*Your assignment*: Collect all lines from the listing that include the string "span".
[[ Data open ]]
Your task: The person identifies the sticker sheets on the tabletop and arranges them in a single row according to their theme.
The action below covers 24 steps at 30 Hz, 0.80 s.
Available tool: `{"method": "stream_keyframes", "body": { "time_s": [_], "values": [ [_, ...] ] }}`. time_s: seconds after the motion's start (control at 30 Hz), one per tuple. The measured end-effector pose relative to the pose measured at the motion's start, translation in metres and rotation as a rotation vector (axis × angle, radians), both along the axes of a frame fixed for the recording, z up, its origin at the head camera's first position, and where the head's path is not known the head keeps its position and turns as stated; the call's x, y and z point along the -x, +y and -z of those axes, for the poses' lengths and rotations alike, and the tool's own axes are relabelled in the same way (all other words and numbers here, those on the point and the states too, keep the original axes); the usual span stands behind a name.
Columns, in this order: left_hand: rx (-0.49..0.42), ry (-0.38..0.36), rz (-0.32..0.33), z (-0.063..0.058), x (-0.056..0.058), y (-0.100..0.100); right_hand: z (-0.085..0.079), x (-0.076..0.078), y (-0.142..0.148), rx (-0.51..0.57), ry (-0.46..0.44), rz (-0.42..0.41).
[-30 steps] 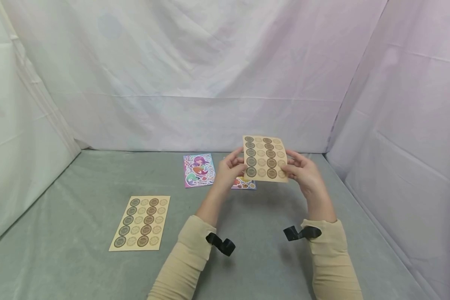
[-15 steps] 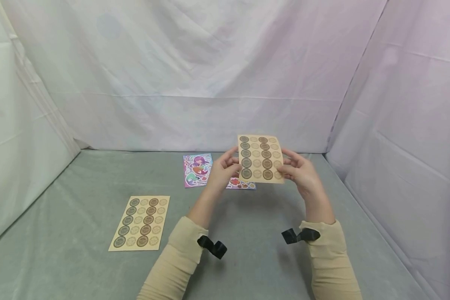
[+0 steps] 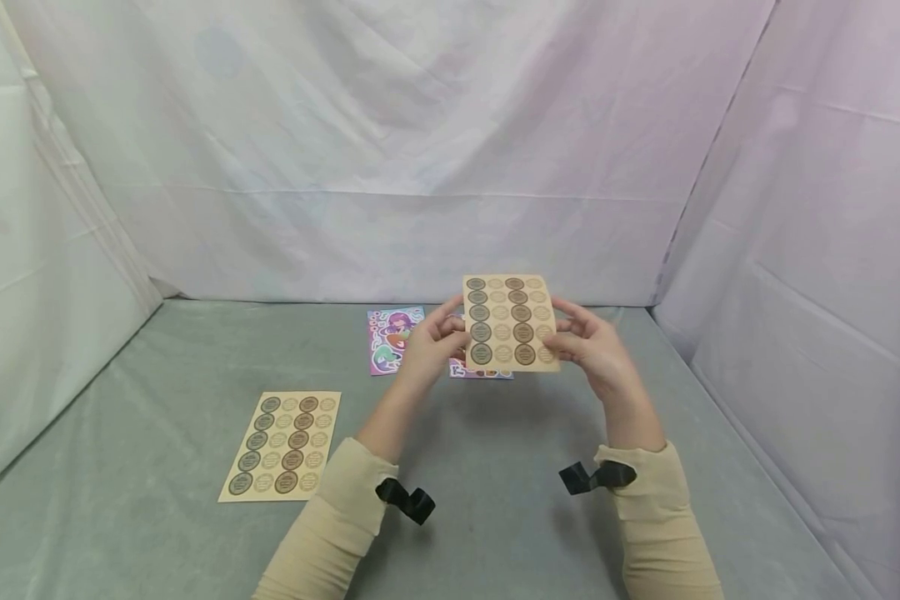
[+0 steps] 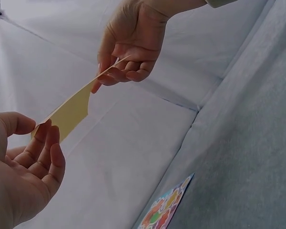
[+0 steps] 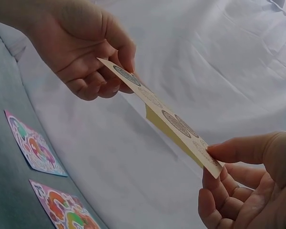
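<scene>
The sticker sheet (image 3: pixel 510 323) is raised above the grey table (image 3: pixel 495 517), its left edge pinched by the left hand (image 3: pixel 427 348), its right edge by the right hand (image 3: pixel 597 352), thumb on the printed face. Beyond it lie a mermaid sheet (image 3: pixel 390 340) and a half-hidden sheet (image 3: pixel 483 374), apparently similar; pale drapes (image 3: pixel 420 125) hang farther behind it.

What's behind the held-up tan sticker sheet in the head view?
A colorful sticker sheet on the grey table; its lower edge shows, while the tan sheet and left hand hide most of the rest.
</scene>
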<state>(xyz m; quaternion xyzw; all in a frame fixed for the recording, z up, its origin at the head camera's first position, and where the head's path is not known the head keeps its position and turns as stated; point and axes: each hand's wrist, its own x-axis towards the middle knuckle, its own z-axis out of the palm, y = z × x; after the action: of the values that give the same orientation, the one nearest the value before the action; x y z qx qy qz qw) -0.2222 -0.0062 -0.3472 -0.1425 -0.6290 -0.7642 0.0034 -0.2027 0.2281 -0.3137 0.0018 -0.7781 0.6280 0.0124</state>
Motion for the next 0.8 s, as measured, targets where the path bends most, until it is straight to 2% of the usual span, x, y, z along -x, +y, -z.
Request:
{"method": "stream_keyframes", "body": {
  "time_s": [0.53,0.8],
  "values": [
    [-0.009,-0.014,0.018,-0.004,-0.012,-0.021,-0.001,-0.004,-0.017,-0.017,0.005,-0.056],
    [0.040,-0.042,-0.015,-0.002,-0.017,-0.033,0.000,-0.007,-0.030,-0.011,-0.004,-0.098]
  ]
}}
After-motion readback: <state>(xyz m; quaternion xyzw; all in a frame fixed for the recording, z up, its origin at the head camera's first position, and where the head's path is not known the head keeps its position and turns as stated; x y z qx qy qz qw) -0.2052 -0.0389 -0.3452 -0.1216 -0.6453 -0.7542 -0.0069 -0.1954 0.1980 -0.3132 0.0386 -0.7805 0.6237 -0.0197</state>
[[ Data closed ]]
*Reply*:
Available tool: `{"method": "stream_keyframes", "body": { "time_s": [_], "values": [ [_, ...] ] }}`. time_s: seconds after the motion's start (control at 30 Hz), one per tuple. The measured end-effector pose relative to the pose measured at the motion's start, translation in metres and rotation as a rotation vector (axis × angle, radians), both along the axes of a frame fixed for the recording, z up, its origin at the head camera's first position, and where the head's path is not known the head keeps its position and turns as stated; the call's x, y and z point along the -x, +y and -z of those axes, for the poses' lengths and rotations alike, and the tool's own axes are relabelled in the same way (all other words and numbers here, those on the point and the states too, keep the original axes); the usual span stands behind a name.
Motion for the next 0.8 s, as measured, targets where the path bends most, until it is straight to 2% of the usual span, x, y, z along -x, +y, -z.

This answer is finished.